Fig. 7. Heat kernel signature on two different facial expression models. Left to right shows T = 10, 20, 30, 40. Upper row shows a sample face with surprised expression and the lower row shows a sample face with neutral expression.

4 VISUAL ANALYTICS OF NETWORKS FOR MODIFICATION AND OPTIMIZATION

In this section, we present an interactive visual analytics method of the 3DMCNN for the purpose of network performance. First, to better understand the 3DMCNN, visualizing the learned features of neurons is an effective approach. Liu et al. [26] presented a directed acyclic graph-based CNN visualization method, which explores features and network structures by clustering similar neurons and visualizing them in a properly ordered layout. Their method focuses on visualization of the deep CNNs without interactive modification of the network.
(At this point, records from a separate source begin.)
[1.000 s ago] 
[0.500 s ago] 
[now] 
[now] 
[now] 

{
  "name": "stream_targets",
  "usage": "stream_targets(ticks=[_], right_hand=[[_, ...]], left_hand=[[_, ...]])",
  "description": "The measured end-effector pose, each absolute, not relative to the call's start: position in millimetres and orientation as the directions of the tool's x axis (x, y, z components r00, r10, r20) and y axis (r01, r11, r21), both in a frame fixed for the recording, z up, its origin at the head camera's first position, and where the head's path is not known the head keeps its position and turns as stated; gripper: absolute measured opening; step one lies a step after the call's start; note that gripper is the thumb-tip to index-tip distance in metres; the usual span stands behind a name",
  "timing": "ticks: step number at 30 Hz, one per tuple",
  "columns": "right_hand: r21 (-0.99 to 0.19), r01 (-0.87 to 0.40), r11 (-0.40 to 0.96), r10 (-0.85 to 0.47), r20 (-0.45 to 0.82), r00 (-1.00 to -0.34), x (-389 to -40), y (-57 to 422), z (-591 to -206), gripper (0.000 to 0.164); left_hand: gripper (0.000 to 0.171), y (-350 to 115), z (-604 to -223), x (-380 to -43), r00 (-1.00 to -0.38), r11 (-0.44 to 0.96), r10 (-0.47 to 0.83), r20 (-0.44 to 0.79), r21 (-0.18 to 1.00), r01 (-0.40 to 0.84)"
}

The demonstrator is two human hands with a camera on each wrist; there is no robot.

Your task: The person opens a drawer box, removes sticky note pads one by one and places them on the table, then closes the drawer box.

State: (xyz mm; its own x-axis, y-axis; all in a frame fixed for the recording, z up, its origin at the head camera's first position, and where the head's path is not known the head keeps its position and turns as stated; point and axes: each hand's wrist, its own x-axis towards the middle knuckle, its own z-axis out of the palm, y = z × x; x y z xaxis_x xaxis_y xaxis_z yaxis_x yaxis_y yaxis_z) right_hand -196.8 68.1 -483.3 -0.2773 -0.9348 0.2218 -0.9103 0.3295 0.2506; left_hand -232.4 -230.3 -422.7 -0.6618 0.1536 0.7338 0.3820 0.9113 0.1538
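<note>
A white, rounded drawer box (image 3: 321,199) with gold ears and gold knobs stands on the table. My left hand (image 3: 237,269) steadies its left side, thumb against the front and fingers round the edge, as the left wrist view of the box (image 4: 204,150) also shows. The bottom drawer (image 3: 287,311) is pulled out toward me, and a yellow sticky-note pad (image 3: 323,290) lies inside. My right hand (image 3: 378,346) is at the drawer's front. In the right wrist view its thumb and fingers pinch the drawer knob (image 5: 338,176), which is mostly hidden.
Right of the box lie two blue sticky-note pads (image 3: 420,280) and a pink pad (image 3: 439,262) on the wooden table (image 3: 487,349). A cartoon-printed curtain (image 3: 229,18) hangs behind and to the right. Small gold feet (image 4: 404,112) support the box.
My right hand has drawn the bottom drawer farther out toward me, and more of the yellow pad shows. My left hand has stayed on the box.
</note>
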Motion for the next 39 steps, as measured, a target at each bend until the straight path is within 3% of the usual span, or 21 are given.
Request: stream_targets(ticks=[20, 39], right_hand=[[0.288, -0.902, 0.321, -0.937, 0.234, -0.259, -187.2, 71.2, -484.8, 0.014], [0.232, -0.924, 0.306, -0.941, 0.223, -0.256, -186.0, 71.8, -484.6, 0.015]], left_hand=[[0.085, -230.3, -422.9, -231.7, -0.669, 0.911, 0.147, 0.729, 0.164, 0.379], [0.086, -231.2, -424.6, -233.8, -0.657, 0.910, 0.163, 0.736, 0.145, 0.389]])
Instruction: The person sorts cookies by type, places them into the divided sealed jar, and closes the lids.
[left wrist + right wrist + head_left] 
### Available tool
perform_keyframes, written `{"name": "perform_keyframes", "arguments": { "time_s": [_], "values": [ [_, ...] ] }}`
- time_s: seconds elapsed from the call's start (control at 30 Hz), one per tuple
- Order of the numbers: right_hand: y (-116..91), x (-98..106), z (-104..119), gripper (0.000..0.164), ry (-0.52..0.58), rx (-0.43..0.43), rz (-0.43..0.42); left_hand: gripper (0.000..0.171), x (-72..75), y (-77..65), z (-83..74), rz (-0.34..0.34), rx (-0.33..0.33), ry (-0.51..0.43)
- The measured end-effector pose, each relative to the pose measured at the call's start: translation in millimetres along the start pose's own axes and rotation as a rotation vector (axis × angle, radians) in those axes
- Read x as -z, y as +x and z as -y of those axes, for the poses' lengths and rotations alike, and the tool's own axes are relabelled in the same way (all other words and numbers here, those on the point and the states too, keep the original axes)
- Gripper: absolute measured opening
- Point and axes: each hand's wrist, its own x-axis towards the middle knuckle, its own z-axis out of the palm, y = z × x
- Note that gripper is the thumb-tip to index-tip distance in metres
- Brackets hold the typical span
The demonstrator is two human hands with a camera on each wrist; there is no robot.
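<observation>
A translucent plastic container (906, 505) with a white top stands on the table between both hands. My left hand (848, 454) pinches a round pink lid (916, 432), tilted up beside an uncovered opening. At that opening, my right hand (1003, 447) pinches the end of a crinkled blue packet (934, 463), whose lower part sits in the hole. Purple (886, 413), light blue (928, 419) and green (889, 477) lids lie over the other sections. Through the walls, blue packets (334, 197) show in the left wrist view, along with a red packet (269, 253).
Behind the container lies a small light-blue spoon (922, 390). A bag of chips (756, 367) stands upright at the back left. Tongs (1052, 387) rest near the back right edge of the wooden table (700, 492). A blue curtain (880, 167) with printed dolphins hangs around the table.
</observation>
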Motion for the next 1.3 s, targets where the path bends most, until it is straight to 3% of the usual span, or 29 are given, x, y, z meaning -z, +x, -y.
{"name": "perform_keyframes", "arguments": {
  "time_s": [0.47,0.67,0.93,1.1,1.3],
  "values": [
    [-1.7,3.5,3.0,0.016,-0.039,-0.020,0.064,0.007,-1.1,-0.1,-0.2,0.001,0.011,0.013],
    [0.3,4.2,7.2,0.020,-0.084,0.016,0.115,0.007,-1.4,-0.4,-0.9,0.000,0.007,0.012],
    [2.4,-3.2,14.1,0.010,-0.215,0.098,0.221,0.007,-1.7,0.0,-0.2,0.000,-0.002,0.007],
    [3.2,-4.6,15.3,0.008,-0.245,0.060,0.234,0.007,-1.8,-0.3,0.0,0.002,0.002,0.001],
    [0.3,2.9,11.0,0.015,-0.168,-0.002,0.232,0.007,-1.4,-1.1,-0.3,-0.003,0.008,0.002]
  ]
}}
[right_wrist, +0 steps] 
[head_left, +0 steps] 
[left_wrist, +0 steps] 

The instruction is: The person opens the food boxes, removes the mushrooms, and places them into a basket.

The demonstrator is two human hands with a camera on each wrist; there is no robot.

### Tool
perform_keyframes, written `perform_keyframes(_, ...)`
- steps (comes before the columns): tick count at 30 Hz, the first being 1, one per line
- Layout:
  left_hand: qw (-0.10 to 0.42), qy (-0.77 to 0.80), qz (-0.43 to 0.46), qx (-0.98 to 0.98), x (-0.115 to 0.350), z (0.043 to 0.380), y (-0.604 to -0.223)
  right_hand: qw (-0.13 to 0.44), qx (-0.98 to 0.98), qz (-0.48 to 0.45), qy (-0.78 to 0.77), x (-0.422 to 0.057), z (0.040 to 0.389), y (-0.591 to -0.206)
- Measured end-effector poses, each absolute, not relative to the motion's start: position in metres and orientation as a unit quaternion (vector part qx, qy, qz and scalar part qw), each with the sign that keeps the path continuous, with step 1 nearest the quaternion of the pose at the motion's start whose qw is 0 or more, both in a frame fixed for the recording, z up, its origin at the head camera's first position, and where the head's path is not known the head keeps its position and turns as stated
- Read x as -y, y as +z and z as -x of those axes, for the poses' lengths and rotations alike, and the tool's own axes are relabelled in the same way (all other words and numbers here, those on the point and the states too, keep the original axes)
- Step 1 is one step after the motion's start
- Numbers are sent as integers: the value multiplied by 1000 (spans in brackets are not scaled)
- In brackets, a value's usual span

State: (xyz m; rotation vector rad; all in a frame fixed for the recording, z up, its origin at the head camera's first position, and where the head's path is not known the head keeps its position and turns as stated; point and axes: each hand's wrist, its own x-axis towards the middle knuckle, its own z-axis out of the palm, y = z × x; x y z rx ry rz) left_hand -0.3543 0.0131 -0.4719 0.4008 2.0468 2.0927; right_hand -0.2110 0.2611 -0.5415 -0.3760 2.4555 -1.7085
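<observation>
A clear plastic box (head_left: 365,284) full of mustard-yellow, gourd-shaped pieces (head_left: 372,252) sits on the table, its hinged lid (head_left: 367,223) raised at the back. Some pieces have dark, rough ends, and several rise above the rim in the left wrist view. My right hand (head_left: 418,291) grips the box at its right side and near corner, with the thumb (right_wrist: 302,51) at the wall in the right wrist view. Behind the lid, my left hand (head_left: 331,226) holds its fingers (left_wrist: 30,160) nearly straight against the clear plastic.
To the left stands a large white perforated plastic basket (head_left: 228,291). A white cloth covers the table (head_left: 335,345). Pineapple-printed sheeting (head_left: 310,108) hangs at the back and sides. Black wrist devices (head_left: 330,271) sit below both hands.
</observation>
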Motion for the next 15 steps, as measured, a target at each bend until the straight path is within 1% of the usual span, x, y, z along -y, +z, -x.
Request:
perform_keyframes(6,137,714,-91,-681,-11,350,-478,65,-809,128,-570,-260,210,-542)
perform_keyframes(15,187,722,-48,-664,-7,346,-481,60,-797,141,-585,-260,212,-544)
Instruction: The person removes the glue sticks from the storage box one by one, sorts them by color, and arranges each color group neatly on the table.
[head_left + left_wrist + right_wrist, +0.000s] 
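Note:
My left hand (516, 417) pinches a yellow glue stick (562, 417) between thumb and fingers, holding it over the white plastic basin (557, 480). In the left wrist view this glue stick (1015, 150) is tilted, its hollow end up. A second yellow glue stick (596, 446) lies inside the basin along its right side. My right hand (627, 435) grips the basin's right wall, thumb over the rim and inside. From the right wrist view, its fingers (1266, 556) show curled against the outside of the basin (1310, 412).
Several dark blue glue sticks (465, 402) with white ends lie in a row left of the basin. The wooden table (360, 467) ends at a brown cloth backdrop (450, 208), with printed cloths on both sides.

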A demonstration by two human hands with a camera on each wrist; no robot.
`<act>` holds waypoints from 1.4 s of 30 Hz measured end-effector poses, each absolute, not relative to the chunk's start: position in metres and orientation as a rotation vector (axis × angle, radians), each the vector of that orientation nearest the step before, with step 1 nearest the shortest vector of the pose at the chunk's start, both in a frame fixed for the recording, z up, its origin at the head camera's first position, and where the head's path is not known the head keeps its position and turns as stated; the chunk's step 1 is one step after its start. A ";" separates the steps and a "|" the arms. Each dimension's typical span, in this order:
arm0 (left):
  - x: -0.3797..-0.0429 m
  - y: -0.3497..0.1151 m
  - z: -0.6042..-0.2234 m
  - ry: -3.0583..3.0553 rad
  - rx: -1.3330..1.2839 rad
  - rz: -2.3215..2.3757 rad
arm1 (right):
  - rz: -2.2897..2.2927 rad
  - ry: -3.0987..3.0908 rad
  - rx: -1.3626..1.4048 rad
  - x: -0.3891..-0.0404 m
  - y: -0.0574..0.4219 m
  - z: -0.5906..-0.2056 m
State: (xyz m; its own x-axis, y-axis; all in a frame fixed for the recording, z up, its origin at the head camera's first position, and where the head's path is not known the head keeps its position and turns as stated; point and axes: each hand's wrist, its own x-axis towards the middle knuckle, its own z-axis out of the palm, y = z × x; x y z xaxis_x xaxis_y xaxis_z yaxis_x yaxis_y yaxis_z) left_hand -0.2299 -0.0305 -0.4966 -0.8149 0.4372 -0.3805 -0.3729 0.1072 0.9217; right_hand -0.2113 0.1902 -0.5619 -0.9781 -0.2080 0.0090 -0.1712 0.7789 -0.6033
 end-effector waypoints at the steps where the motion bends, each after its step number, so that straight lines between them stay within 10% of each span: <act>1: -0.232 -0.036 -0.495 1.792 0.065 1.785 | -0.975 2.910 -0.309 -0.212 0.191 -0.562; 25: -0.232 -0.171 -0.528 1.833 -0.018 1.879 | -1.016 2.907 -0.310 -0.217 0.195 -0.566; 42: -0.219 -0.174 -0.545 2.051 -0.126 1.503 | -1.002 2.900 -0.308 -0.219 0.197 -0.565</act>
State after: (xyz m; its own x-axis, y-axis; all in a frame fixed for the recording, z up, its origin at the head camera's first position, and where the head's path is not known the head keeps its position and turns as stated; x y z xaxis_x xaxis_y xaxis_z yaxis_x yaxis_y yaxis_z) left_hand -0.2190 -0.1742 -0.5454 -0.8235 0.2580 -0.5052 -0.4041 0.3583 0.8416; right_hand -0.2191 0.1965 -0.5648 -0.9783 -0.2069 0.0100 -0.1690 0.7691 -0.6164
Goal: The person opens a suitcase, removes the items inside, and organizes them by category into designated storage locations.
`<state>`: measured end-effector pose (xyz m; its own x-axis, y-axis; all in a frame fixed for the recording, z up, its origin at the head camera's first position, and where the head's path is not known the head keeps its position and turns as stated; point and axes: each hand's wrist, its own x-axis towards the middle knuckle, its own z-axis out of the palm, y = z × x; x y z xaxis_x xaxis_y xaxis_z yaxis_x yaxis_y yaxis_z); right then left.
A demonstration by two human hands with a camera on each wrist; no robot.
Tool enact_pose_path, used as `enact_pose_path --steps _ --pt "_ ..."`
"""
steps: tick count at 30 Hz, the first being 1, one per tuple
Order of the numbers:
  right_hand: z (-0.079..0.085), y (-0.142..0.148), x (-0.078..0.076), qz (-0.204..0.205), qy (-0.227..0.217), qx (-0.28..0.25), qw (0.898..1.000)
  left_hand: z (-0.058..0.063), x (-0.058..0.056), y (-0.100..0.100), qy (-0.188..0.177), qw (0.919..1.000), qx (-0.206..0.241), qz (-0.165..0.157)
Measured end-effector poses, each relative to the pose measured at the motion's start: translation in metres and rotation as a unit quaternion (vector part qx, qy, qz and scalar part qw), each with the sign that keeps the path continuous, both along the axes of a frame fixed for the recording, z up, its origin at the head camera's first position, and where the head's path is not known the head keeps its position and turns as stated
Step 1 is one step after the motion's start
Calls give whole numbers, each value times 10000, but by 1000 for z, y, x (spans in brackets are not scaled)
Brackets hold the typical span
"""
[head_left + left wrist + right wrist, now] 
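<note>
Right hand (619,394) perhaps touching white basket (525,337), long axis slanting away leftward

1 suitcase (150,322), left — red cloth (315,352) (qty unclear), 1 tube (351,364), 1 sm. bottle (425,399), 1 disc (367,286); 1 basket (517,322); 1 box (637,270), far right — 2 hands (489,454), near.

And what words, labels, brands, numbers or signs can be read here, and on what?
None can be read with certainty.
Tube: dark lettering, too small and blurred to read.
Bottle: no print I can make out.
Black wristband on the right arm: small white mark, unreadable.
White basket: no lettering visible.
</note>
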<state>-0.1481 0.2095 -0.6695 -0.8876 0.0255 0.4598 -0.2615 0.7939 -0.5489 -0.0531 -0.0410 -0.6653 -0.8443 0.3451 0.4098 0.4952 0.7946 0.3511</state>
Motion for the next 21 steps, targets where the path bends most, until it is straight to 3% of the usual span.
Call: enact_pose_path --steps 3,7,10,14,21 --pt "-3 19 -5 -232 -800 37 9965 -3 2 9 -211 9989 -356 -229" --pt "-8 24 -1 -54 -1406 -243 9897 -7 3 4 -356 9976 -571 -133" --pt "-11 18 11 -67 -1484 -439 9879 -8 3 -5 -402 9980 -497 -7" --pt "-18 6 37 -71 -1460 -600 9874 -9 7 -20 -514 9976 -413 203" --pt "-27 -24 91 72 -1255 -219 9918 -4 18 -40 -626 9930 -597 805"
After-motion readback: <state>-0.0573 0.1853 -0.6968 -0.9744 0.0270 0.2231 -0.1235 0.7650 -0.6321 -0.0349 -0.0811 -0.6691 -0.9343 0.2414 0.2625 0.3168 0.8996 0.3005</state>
Inspired by their method, we present an interactive neuron visualization and modification framework, which provides intuitive and detailed information for understanding and optimizing the network. Our visualization framework enables three abilities: first, find salient features of geometric signatures that affect the expression recognition result; second, find expression-specific features for each expression; third, modify the networks by removing unnecessary neurons with low activation values for network simplification. As we cannot accurately know how many neurons and layers are needed for training the 3DMCNN at the beginning, we usually provide a sufficient number of neurons and layers as an initial setup. Then, the neurons with high activations for certain expressions are clustered and the layouts of the network are rearranged accordingly. By analyzing these different clusters of neurons, we can understand important features and the neurons that are sensitive to them. By selecting the significant features and high-activation neurons as the initial state of the retraining, the network structure can be simplified and the performance can be optimized.

Figure 8 shows an example for the visual analytics interface of the trained 3DMCNN. The network shows the first two layers, and each layer is composed by a convolution layer, a Rectified Linear Unit (ReLU) layer, and a pooling layer. A three-channel input data is passed to the 3DMCNN, and we visualize the first two groups of layers. One of the neurons in the second layer is selected, the corresponding feature map is shown, and the connected neurons in the first layer are highlighted. For the connections between neurons, the associated filters are displayed as well. The interactive inspection approach enables us to find and analyze the important features.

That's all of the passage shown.